The records below should be copied in full, exactly as shown.

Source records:
——

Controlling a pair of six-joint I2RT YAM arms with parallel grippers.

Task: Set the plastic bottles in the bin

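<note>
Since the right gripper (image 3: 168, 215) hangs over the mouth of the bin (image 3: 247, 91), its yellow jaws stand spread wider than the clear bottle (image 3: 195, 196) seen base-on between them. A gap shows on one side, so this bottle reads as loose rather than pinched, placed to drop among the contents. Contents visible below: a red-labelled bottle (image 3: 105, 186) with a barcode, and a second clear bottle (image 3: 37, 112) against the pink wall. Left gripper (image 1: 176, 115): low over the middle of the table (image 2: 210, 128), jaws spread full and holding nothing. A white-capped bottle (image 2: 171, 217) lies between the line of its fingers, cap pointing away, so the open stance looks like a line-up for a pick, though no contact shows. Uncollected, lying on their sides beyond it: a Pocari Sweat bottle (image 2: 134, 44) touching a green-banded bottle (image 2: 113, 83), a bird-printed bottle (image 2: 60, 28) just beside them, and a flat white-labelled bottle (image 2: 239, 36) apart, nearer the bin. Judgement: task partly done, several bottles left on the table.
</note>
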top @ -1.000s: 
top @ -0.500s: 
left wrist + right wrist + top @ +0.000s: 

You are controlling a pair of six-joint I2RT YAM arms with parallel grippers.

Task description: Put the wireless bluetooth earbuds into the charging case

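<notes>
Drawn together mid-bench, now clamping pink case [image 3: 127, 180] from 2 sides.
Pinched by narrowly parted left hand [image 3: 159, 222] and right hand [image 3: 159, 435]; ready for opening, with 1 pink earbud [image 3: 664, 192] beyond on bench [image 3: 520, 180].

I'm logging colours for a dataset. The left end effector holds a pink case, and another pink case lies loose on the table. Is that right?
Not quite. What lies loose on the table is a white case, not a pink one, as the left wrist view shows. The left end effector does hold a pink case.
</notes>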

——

Result of this exercise:
Controlling a pair of six-joint I2RT YAM arms with parallel grippers.

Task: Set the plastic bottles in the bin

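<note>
Since the right gripper (image 3: 168, 215) hangs over the mouth of the bin (image 3: 247, 91), its yellow jaws stand spread wider than the clear bottle (image 3: 195, 196) seen base-on between them. A gap shows on one side, so this bottle reads as loose rather than pinched, placed to drop among the contents. Contents visible below: a red-labelled bottle (image 3: 105, 186) with a barcode, and a second clear bottle (image 3: 37, 112) against the pink wall. Left gripper (image 1: 176, 115): low over the middle of the table (image 2: 210, 128), jaws spread full and holding nothing. A white-capped bottle (image 2: 171, 217) lies between the line of its fingers, cap pointing away, so the open stance looks like a line-up for a pick, though no contact shows. Uncollected, lying on their sides beyond it: a Pocari Sweat bottle (image 2: 134, 44) touching a green-banded bottle (image 2: 113, 83), a bird-printed bottle (image 2: 60, 28) just beside them, and a flat white-labelled bottle (image 2: 239, 36) apart, nearer the bin. Judgement: task partly done, several bottles left on the table.
</note>
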top @ -1.000s: 
top @ -0.500s: 
left wrist + right wrist + top @ +0.000s: 

You are controlling a pair of six-joint I2RT YAM arms with parallel grippers.

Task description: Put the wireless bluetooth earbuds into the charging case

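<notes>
Drawn together mid-bench, now clamping pink case [image 3: 127, 180] from 2 sides.
Pinched by narrowly parted left hand [image 3: 159, 222] and right hand [image 3: 159, 435]; ready for opening, with 1 pink earbud [image 3: 664, 192] beyond on bench [image 3: 520, 180].

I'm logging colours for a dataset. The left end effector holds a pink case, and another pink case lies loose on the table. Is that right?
Not quite. What lies loose on the table is a white case, not a pink one, as the left wrist view shows. The left end effector does hold a pink case.
</notes>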

No additional response is required.